## EXERCISE OBJECTIVE:
All of the data below needs to be set down again, exactly as shown.

── DATASET ENTRIES ──

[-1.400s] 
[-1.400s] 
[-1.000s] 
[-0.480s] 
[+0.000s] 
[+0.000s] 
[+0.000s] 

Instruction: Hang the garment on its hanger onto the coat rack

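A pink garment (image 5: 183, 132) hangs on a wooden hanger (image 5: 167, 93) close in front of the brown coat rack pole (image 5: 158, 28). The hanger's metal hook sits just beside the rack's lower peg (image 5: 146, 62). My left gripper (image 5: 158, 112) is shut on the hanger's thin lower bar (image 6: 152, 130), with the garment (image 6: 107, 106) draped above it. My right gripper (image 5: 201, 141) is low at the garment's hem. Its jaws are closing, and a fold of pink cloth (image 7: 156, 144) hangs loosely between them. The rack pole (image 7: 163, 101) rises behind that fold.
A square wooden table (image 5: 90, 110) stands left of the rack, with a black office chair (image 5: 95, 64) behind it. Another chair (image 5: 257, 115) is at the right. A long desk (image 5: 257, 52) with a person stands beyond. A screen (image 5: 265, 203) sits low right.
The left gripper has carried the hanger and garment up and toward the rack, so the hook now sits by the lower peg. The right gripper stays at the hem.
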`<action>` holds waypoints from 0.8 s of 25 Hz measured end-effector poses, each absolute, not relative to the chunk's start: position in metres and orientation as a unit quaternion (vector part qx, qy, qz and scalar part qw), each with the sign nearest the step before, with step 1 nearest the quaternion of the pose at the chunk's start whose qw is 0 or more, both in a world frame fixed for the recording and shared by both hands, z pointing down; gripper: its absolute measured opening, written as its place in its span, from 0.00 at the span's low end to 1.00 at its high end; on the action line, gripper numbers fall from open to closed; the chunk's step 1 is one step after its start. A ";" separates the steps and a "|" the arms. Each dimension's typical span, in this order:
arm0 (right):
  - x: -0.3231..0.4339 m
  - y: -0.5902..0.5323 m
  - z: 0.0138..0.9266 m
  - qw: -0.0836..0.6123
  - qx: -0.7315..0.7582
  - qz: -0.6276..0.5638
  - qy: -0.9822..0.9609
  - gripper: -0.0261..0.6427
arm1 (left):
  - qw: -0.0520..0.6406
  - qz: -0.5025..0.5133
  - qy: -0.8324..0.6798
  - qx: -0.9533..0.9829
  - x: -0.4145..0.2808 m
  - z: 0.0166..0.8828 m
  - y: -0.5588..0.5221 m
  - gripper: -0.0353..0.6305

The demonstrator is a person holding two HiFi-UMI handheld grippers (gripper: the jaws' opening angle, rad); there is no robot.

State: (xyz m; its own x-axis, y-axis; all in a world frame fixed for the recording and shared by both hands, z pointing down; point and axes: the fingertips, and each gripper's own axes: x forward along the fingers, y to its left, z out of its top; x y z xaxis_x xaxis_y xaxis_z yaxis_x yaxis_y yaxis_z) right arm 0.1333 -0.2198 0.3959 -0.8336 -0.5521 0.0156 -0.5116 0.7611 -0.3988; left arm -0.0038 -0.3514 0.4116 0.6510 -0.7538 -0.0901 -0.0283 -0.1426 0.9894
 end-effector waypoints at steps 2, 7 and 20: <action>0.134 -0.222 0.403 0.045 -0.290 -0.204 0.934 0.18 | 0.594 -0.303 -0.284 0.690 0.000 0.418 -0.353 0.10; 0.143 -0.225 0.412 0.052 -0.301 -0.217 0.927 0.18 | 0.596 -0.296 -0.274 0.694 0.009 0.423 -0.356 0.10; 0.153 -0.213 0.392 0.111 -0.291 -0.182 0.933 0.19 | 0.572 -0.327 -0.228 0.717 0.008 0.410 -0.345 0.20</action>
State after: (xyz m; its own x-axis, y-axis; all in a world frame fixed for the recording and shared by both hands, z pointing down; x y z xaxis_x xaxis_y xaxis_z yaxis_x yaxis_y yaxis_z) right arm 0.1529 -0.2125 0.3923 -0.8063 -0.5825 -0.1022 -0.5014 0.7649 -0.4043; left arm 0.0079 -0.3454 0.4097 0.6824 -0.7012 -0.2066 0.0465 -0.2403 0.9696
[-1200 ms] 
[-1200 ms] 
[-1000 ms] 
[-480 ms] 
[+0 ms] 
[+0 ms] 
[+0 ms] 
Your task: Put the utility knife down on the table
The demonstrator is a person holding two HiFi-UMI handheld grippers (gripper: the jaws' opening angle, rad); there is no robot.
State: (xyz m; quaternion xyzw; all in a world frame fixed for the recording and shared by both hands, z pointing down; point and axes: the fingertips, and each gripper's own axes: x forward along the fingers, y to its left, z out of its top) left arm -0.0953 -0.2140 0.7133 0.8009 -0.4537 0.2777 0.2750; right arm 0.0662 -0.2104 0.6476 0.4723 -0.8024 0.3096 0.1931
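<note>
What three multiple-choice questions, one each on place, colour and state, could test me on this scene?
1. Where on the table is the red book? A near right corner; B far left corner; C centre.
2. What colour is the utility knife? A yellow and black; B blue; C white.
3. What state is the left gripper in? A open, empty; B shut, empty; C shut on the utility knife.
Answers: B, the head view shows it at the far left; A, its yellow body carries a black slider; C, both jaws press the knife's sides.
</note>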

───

## OUTPUT:
[-1.400s] 
[-1.400s] 
[-1.000s] 
[-0.480s] 
[+0.000s] 
[+0.000s] 
[+0.000s] 

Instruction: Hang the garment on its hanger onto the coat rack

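A pink garment (image 5: 183, 132) hangs on a wooden hanger (image 5: 167, 93) close in front of the brown coat rack pole (image 5: 158, 28). The hanger's metal hook sits just beside the rack's lower peg (image 5: 146, 62). My left gripper (image 5: 158, 112) is shut on the hanger's thin lower bar (image 6: 152, 130), with the garment (image 6: 107, 106) draped above it. My right gripper (image 5: 201, 141) is low at the garment's hem. Its jaws are closing, and a fold of pink cloth (image 7: 156, 144) hangs loosely between them. The rack pole (image 7: 163, 101) rises behind that fold.
A square wooden table (image 5: 90, 110) stands left of the rack, with a black office chair (image 5: 95, 64) behind it. Another chair (image 5: 257, 115) is at the right. A long desk (image 5: 257, 52) with a person stands beyond. A screen (image 5: 265, 203) sits low right.
The left gripper has carried the hanger and garment up and toward the rack, so the hook now sits by the lower peg. The right gripper stays at the hem.
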`<action>` holds waypoints from 0.8 s of 25 Hz measured end-effector poses, each absolute, not relative to the chunk's start: position in metres and orientation as a unit quaternion (vector part qx, qy, qz and scalar part qw), each with the sign nearest the step before, with step 1 nearest the quaternion of the pose at the chunk's start whose qw is 0 or more, both in a world frame fixed for the recording and shared by both hands, z pointing down; gripper: its absolute measured opening, written as its place in its span, from 0.00 at the span's low end to 1.00 at its high end; on the action line, gripper numbers fall from open to closed; the chunk's step 1 is one step after its start. A ";" separates the steps and a "|" the arms. Each dimension's typical span, in this order:
arm0 (right):
  - x: -0.3231..0.4339 m
  - y: -0.5902..0.5323 m
  - z: 0.0138..0.9266 m
  - qw: -0.0836..0.6123
  - qx: -0.7315..0.7582
  - qz: -0.6276..0.5638
  - qy: -0.9822..0.9609
  - gripper: -0.0261..0.6427
arm1 (left):
  - qw: -0.0520..0.6406
  - qz: -0.5025..0.5133
  - qy: -0.8324..0.6798
  - qx: -0.9533..0.9829
  - x: -0.4145..0.2808 m
  - z: 0.0166..0.8828 m
  - y: -0.5588..0.5221 m
  - gripper: -0.0353..0.6305

The demonstrator is a person holding two HiFi-UMI handheld grippers (gripper: the jaws' opening angle, rad); there is no robot.

State: (xyz m; its own x-axis, y-axis; all in a world frame fixed for the recording and shared by both hands, z pointing down; point and axes: the fingertips, and each gripper's own axes: x forward along the fingers, y to its left, z out of its top; x y z xaxis_x xaxis_y xaxis_z yaxis_x yaxis_y yaxis_z) right arm 0.1333 -0.2198 0.3959 -0.8336 -0.5521 0.0156 -0.5116 0.7611 -0.3988; left arm -0.0038 -0.3514 0.4116 0.6510 -0.7538 -0.0901 -0.0283 -0.1426 0.9894
 end-effector waypoints at steps 2, 7 and 20: <action>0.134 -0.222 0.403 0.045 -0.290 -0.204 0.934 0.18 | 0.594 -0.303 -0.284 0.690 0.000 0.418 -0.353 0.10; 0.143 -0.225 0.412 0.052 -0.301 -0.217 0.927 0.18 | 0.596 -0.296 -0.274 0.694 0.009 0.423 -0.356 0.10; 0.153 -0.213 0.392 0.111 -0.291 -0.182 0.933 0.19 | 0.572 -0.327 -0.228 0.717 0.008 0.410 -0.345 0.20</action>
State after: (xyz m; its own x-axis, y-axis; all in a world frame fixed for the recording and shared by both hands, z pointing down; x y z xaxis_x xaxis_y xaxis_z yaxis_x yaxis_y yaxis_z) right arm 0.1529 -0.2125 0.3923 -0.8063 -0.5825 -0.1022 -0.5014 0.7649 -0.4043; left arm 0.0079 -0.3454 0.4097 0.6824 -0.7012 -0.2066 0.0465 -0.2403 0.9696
[-1200 ms] 
[-1200 ms] 
[-1000 ms] 
[-480 ms] 
[+0 ms] 
[+0 ms] 
[+0 ms] 
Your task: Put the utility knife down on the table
The demonstrator is a person holding two HiFi-UMI handheld grippers (gripper: the jaws' opening angle, rad); there is no robot.
State: (xyz m; quaternion xyzw; all in a world frame fixed for the recording and shared by both hands, z pointing down; point and axes: the fingertips, and each gripper's own axes: x forward along the fingers, y to its left, z out of its top) left arm -0.0953 -0.2140 0.7133 0.8009 -0.4537 0.2777 0.2750; right arm 0.0662 -0.2104 0.6476 0.4723 -0.8024 0.3096 0.1931
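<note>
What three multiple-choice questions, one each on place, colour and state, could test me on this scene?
1. Where on the table is the red book? A near right corner; B far left corner; C centre.
2. What colour is the utility knife? A yellow and black; B blue; C white.
3. What state is the left gripper in? A open, empty; B shut, empty; C shut on the utility knife.
Answers: B, the head view shows it at the far left; A, its yellow body carries a black slider; C, both jaws press the knife's sides.
</note>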

No more output is required for this exercise.